The emotional landscape in the kitchen with my mother and her calendar and her grief is a topography of stinted impulses. Mine to reach for her hand and weep with her. My mother’s to harden her face into a smile of acceptance, get up from the chair, and apply herself to a domestic task. Hers is the harder job because she has had thirty more years of inculcation.
I wait and she pushes her calendar to the middle of the table.
            “Will you give me pictures of the boys on their sleds yesterday?” she asks. 

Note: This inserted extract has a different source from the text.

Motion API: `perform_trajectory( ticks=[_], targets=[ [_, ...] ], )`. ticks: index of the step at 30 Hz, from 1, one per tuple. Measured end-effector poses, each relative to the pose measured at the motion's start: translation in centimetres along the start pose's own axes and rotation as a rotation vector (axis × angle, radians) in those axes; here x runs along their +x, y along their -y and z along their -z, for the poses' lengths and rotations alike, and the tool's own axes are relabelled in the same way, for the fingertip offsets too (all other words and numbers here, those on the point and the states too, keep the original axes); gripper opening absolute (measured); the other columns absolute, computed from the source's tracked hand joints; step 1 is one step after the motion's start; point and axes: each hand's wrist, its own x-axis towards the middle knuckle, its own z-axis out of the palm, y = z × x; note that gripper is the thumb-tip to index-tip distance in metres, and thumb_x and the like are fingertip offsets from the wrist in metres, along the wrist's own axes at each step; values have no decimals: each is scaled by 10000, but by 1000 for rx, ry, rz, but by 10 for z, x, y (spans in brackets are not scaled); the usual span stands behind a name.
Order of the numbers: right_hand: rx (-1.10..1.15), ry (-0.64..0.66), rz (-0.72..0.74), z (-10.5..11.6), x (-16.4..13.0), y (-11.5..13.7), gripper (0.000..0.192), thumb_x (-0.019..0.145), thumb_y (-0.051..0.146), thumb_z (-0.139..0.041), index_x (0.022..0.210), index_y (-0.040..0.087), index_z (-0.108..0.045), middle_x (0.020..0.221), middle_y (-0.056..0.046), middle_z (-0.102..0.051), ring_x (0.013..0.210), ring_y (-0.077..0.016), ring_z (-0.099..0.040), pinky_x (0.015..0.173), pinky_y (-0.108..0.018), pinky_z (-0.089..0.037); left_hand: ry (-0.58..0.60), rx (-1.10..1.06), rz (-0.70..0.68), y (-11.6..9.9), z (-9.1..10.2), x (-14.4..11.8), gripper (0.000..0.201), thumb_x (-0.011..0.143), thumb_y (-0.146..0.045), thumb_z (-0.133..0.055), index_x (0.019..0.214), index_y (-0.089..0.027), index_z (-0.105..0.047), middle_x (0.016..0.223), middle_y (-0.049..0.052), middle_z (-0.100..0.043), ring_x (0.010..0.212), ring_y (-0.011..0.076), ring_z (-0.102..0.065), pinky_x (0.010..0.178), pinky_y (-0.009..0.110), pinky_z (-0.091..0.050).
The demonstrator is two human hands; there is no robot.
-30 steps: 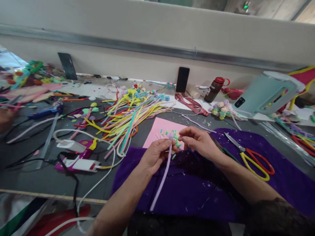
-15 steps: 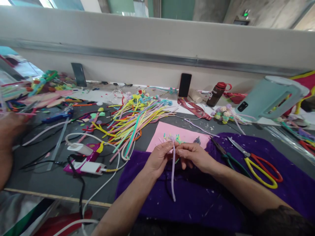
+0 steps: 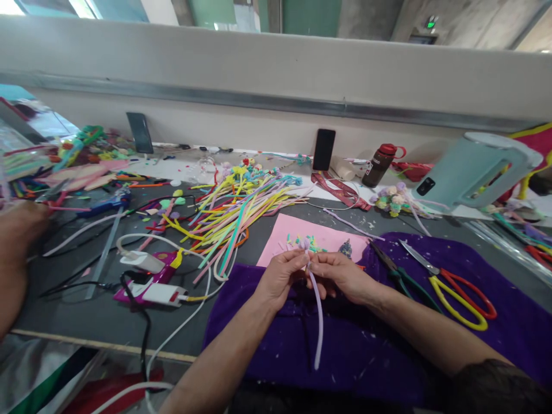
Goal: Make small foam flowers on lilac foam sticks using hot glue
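Between the fingertips of my left hand (image 3: 282, 275) and my right hand (image 3: 338, 276) is a lilac pipe cleaner (image 3: 318, 322). Both hands are closed in a pinch near its upper end, where a small lilac tuft sticks up above the fingers. Its long tail hangs down and curves slightly over a purple cloth (image 3: 267, 339). Just beyond the hands lies a pink sheet (image 3: 276, 241) with small yellow and green snippets on it, along with a dark grey cone-shaped piece (image 3: 345, 248). My fingers hide the exact point of grip.
Pliers (image 3: 399, 273) and red-and-yellow-handled scissors (image 3: 457, 293) lie to the right. Behind are a pile of coloured pipe cleaners (image 3: 245, 213), a bottle (image 3: 379, 165) and a kettle (image 3: 461, 172). A power strip (image 3: 157, 279) with cables sits left, near another person's hand (image 3: 19, 241).
The tail of the lilac pipe cleaner has swung to the right and now curves. My right fingers have closed in on it. The other person's hand at the left has shifted slightly.
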Motion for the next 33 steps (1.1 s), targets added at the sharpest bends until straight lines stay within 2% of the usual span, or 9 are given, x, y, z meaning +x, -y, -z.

            “Of course,” I say, lifting the mug of tea to my lips. My mother has been sending Muriel a package every week. Sometimes it’s an envelope of pictures and sometimes she sends cookies, books for Rachel to read to her, or articles that I have written.
            “Good,” my mother says, with a wistful smile. “I’ll send them to her on Monday.” She stands up, walks over to the sink, and looks out the high window there. Her back tells me nothing.
            “Was there something you wanted to talk to me about?” she asks. “Do you need something?”
            I put the tea down, fighting every synaptic urge to deflect. Instead I hold myself to the chair. She has asked if I need something and I do. It is within her power to help me. She cannot help Muriel but she can help me. And I can help her. To take is to give.
“Yes, Mom, “ I say, my throat catching. “As a matter of fact, I do.”
            This is how the request is made and granted. The mother at the sink and the daughter at the table, her hand resting on a mug of cooled tea. Their words are not important because they do not tell the story of what each of them had to give up to be there.

8 comments:

  1. Wow. What a beautiful piece.... wow.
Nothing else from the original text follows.